Mi
è tremendamente difficile mettere insieme qualche pensiero su Srebrenica.
“Come
è potuto succedere” è la domanda, martellante, che mi pongo quotidianamente da
quando ho iniziato a interessarmi di Bosnia Erzegovina e, soprattutto, a
conoscerla meglio grazie all'incontro con le persone, ai loro volti, ai loro
occhi. Alle letture, intense, profonde che mi hanno aiutato a farmi un mio
pensiero, a formarmi una coscienza di quanto successo.
“Strebrenica,
i giorni della vergogna” e “Srebrenica la giustizia negata” sono testi che
farei leggere nelle scuole per svegliare un bel po' di coscienze tra alunni e
insegnanti. Quando li ho letti confesso di essere stata male, un male fisico,
come se una mano improvvisamente fosse uscita dal libro e avesse iniziato a
colpirmi, forte, nello stomaco.
Un
genocidio nel cuore della democraticissima Europa. Un popolo lasciato alla
mercé dei propri assassini accecati dall'odio più barbaro verso il prossimo.
Una pulizia etnica testimoniata, accertata, sotto gli occhi di tutti tranne di
chi non vuole vedere.
“Come
è potuto succedere”.
A
vent’anni dal fatto, sembra che la storia abbia insegnato poco. Oltre il danno
anche la beffa, per semplificare un po'. Non solo le morti di civili inermi,
abbandonati da quella comunità internazionale che aveva il dovere e l'obbligo
di difenderli, ma anche una giustizia che non sta facendo il suo corso. Penso
alle madri, alle donne di Srebrenica costrette a vedere i carnefici dei loro
cari liberi e impuniti. L'incontro con loro è pressoché quotidiano. Come è
possibile elaborare un lutto, uscire da un dolore lancinante se quando vai a
fare la spesa incontri chi ha ucciso tuo marito? O quando, recandoti in un
ufficio pubblico, a rilasciarti il certificato di cui avevi bisogno, è il
criminale che ha fatto fuori tuo figlio? Perché nessuno ne parla? Perché la
giustizia non sta andando avanti? Non hanno già sofferto abbastanza queste
donne? Quale tassello manca al grande puzzle di Srebrenica perché i criminali
vengano finalmente assicurati alla giustizia?
E
allora parliamo di Srebrenica. Non solo ogni maledetto 11 luglio di ogni anno.
Ricordiamola ogni 27 gennaio quando siamo tutti bravi a scrivere nelle nostre
coloratissime e sorridenti bacheche di Facebook “Per non dimenticare”, “Mai più
“, ad accendere 'ceri' virtuali, o a mettere fiocchi al posto dell'immagine del
profilo. Ricordiamola ogni giorno, di ogni anno, e per sempre. Ricordare quello
che è accaduto non è importante a fini solidaristici o di autocompiacimento ma
significa fare della memoria un qualcosa di più possibile attivo e partecipato.
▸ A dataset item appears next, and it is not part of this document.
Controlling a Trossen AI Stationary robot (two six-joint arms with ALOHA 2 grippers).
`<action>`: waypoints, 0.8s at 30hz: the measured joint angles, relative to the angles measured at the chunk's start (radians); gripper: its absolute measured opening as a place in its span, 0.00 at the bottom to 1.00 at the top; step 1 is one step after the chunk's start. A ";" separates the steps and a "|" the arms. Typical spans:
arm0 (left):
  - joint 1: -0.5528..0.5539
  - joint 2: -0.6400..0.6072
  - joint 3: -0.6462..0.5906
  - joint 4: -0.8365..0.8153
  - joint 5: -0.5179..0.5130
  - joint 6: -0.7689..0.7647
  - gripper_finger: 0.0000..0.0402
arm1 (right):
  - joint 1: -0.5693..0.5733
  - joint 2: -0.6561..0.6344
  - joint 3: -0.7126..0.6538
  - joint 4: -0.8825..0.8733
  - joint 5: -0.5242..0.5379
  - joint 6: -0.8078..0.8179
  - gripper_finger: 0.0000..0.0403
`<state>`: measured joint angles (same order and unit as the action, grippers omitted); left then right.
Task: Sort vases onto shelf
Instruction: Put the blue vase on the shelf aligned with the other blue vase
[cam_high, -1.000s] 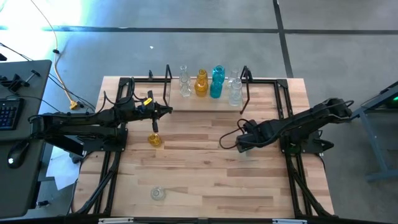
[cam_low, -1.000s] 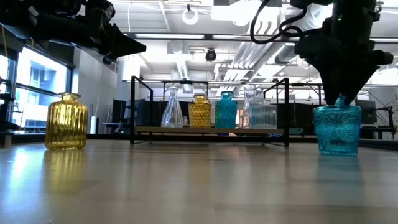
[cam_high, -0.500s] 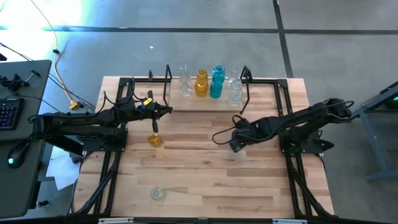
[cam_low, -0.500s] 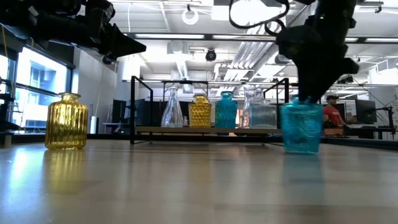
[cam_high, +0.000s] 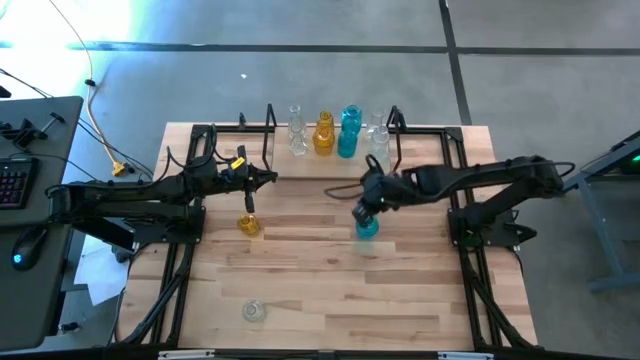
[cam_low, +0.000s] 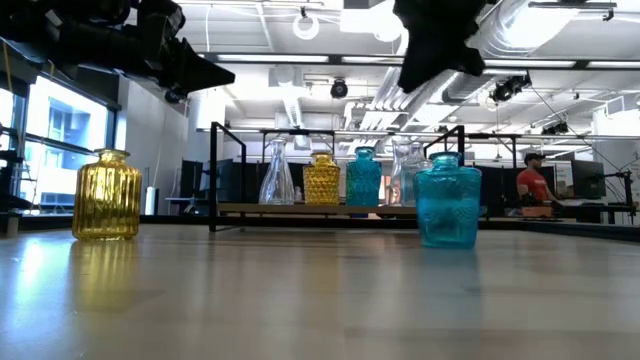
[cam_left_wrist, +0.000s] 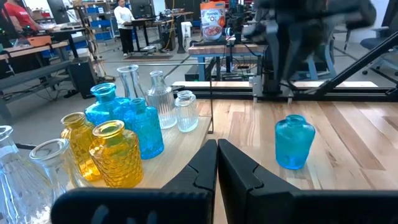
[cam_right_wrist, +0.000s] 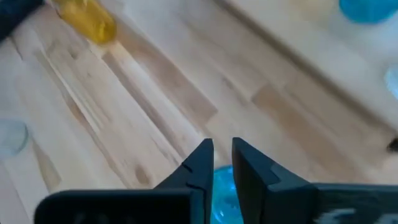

Dobbiamo essere cittadini consapevoli e sapere perché scriviamo “Per non
dimenticare”. Il pericolo che non succeda più non è né scontato né tanto meno
così lontano dall'avverarsi. Io credo in un futuro di speranza per la Bosnia
Erzegovina. Ci devo credere, per forza. Questo ho letto negli occhi delle tante
persone di buona volontà che ho conosciuto in Bosnia, persone che
quotidianamente si impegnano per abbattere quei muri che l'odio
ultranazionalista ha innalzato proprio nel Paese dei ponti.